Edi Bazar is an oldest market place of Old City, Hyderabad, India.

There are many 400-year-old mosques like old construction Charminar built during Nizam's era.

Commercial area
There are many shops in the market. Near Edi Bazar there is a large vegetable market at Madannapet. Railway station, bus facility is good and the international airport is just 20 km far away from Edi Bazar.

A mosque named Quba Mosque is situated in this locality.

Transport
Some of the nearby localities are Kumar Wadi Colony, Rein Bazar, Moin Bagh, Akber Bagh, Ali Nager, Fatehshah Nager, Mohammed Nagar. There are a lot of Masjids and prayer spots in this locality.

TSRTC connects Edi Bazar with all parts of the city from Edi Bazar to Charminar and Phisalbanda.

The closest MMTS Train station is at Yaqutpura.

Schools
Schools in the area include St.Mathews High School, Peace High School, Unique High School, Royal Public School, Government High School, Moral School, and Alberta School .

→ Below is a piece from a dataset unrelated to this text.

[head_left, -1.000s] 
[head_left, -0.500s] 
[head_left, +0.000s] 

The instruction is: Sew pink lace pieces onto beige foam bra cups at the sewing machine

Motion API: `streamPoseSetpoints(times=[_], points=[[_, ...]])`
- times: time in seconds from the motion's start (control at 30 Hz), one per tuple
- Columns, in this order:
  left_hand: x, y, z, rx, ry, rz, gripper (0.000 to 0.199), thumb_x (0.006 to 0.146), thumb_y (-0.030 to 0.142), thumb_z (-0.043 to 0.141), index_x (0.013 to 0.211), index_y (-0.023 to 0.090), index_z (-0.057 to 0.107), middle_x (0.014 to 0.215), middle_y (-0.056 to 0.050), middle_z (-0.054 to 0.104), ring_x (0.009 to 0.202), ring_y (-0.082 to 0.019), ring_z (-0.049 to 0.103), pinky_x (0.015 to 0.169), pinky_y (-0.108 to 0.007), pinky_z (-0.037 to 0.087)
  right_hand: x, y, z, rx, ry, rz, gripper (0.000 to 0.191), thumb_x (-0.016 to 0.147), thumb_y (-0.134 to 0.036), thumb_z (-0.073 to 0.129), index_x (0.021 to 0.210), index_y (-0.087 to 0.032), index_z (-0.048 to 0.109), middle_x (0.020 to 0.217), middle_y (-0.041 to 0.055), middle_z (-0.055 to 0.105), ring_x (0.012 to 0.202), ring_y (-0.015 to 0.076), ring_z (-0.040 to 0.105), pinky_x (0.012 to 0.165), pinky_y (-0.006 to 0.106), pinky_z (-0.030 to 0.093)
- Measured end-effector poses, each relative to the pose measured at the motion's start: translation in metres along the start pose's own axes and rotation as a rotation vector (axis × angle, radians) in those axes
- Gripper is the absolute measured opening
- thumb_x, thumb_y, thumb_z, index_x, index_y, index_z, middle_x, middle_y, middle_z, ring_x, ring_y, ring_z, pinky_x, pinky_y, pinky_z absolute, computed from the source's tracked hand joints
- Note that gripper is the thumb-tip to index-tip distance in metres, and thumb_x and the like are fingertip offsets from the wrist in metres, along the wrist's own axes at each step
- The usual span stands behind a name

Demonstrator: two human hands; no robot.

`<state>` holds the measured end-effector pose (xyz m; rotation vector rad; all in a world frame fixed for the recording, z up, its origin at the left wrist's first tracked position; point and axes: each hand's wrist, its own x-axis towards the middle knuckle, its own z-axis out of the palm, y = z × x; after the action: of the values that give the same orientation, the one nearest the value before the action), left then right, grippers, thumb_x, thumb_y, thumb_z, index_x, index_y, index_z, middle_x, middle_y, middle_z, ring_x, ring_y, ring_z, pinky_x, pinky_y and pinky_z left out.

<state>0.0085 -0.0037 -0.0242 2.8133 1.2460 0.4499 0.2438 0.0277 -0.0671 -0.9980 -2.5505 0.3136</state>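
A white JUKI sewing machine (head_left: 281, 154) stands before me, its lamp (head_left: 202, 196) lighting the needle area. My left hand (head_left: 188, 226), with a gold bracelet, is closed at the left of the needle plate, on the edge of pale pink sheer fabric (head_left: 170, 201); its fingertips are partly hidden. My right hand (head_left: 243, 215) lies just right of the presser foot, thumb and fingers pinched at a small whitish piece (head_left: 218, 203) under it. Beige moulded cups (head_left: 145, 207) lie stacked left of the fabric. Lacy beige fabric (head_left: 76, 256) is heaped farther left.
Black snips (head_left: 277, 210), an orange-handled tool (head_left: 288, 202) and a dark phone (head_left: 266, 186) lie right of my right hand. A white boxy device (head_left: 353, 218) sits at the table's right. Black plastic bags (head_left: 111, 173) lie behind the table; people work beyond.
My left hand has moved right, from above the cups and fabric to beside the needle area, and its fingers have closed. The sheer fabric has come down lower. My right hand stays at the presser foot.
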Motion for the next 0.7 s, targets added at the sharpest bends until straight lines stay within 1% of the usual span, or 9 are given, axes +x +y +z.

Many other educational institutions are there which offer tuitions and coachings to the students.

Religious Places
masajids in this area are Masjid e Hazrat Shujauddin, Masjid-e-abubakar, masjid e ghousia, masjid-e-ameer hamza, masjid farooq-e-azam, masjid-e-kunain etc, masjid e salheen, masjid e hajera ahle hadees.

Dargahs

Dargah of Hazrath Mir Shahjuddin Sahab is located here.